Skipping all images, output the listing word for word.

AVAILABLE DATA.
□ □ □

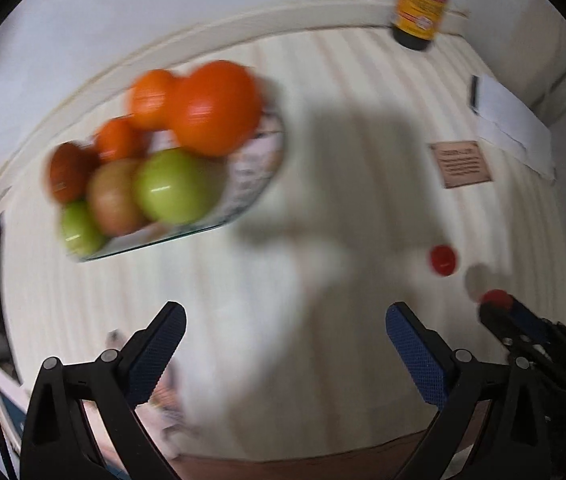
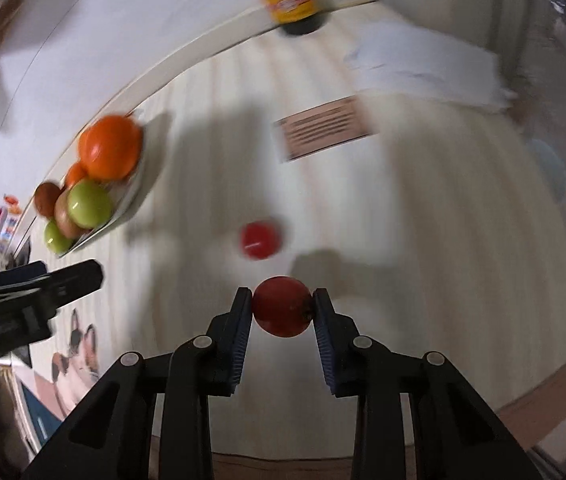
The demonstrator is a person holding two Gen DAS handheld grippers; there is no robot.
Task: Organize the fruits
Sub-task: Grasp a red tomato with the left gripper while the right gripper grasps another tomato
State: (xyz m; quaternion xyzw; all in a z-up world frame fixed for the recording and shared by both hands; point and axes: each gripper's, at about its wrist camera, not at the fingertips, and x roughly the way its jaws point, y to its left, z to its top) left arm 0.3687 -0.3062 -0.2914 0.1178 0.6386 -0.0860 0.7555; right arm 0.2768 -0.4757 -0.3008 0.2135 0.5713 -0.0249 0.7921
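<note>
A patterned plate [image 1: 257,168] holds several fruits: oranges [image 1: 213,108], green apples [image 1: 175,186] and a brownish one. It also shows at the left in the right wrist view [image 2: 131,196]. My left gripper [image 1: 285,320] is open and empty, above bare table, below and right of the plate. My right gripper [image 2: 283,304] is shut on a small dark red fruit [image 2: 282,306], held above the table; it shows in the left wrist view [image 1: 497,300] at the right. A second small red fruit [image 2: 260,239] lies on the table just beyond it, also in the left wrist view [image 1: 443,260].
A dark bottle with a yellow label [image 1: 423,0] stands at the table's far edge. A brown card [image 1: 463,164] and white paper [image 1: 511,120] lie at the far right. Printed sheets [image 2: 79,352] lie at the near left edge. Both views are motion-blurred.
</note>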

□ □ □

RESPONSE TO THE TASK.
The demonstrator is a person holding two Gen DAS handheld grippers; there is no robot.
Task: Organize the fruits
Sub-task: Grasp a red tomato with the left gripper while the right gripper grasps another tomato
State: (xyz m; quaternion xyzw; all in a z-up world frame fixed for the recording and shared by both hands; point and axes: each gripper's, at about its wrist camera, not at the fingertips, and x roughly the way its jaws point, y to its left, z to its top) left arm 0.3687 -0.3062 -0.2914 0.1178 0.6386 -0.0860 0.7555; right arm 0.2768 -0.4757 -0.3008 0.2135 0.5713 -0.0249 0.7921
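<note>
A patterned plate [image 1: 257,168] holds several fruits: oranges [image 1: 213,108], green apples [image 1: 175,186] and a brownish one. It also shows at the left in the right wrist view [image 2: 131,196]. My left gripper [image 1: 285,320] is open and empty, above bare table, below and right of the plate. My right gripper [image 2: 283,304] is shut on a small dark red fruit [image 2: 282,306], held above the table; it shows in the left wrist view [image 1: 497,300] at the right. A second small red fruit [image 2: 260,239] lies on the table just beyond it, also in the left wrist view [image 1: 443,260].
A dark bottle with a yellow label [image 1: 423,0] stands at the table's far edge. A brown card [image 1: 463,164] and white paper [image 1: 511,120] lie at the far right. Printed sheets [image 2: 79,352] lie at the near left edge. Both views are motion-blurred.
</note>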

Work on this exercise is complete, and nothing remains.